(WHAT IS EXPECTED): Copy the data that follows exactly, and include none of its images.

(RECORDED INFORMATION begins)

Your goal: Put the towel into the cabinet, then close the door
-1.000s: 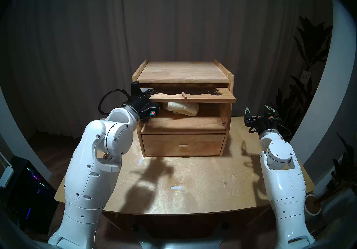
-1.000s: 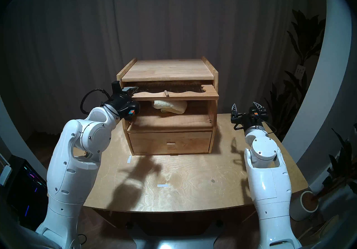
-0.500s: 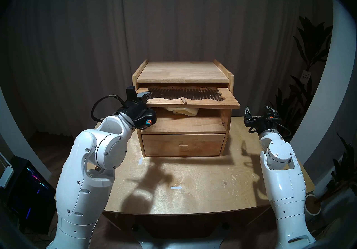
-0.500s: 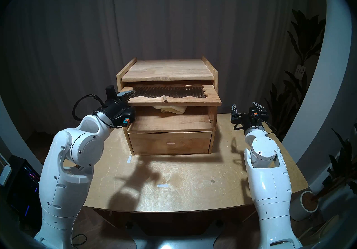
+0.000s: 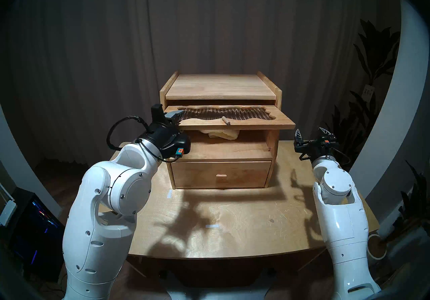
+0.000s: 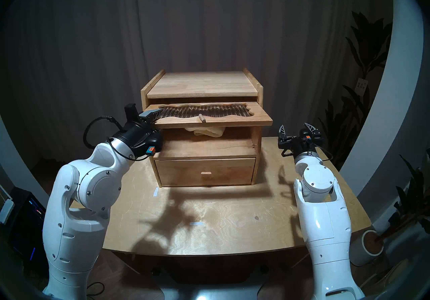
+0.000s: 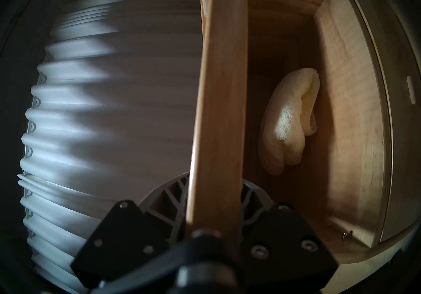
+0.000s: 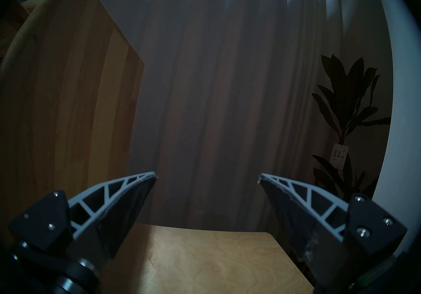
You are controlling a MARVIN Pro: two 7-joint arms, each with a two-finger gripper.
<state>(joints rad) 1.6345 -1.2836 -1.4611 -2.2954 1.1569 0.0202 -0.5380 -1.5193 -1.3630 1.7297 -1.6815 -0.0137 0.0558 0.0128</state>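
Pulled further out since a second ago, the door [image 5: 235,122] stays clamped by the left gripper [image 5: 177,118]; right gripper [image 5: 313,135] gapes empty.

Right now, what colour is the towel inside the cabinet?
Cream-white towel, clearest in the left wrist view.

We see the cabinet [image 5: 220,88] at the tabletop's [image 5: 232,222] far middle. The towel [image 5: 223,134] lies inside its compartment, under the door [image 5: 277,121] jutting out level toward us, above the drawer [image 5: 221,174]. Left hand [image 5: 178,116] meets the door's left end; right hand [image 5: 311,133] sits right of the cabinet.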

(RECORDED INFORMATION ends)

(ANSWER BOX):
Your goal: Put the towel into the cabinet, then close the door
-1.000s: 
-1.000s: 
-0.500s: 
-0.500s: 
+0.000s: 
+0.000s: 
+0.000s: 
+0.000s: 
You are controlling a MARVIN Pro: two 7-joint arms, each with a two-finger gripper.
<state>(joints rad) 1.6345 -1.2836 -1.4611 -2.2954 1.1569 0.0202 -0.5380 -1.5193 -1.3630 1.7297 -1.6815 -0.0137 0.0558 0.0128</state>
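Pulled further out since a second ago, the door [image 5: 235,122] stays clamped by the left gripper [image 5: 177,118]; right gripper [image 5: 313,135] gapes empty.

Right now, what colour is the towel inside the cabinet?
Cream-white towel, clearest in the left wrist view.

We see the cabinet [image 5: 220,88] at the tabletop's [image 5: 232,222] far middle. The towel [image 5: 223,134] lies inside its compartment, under the door [image 5: 277,121] jutting out level toward us, above the drawer [image 5: 221,174]. Left hand [image 5: 178,116] meets the door's left end; right hand [image 5: 311,133] sits right of the cabinet.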

Nothing else is needed to complete the answer.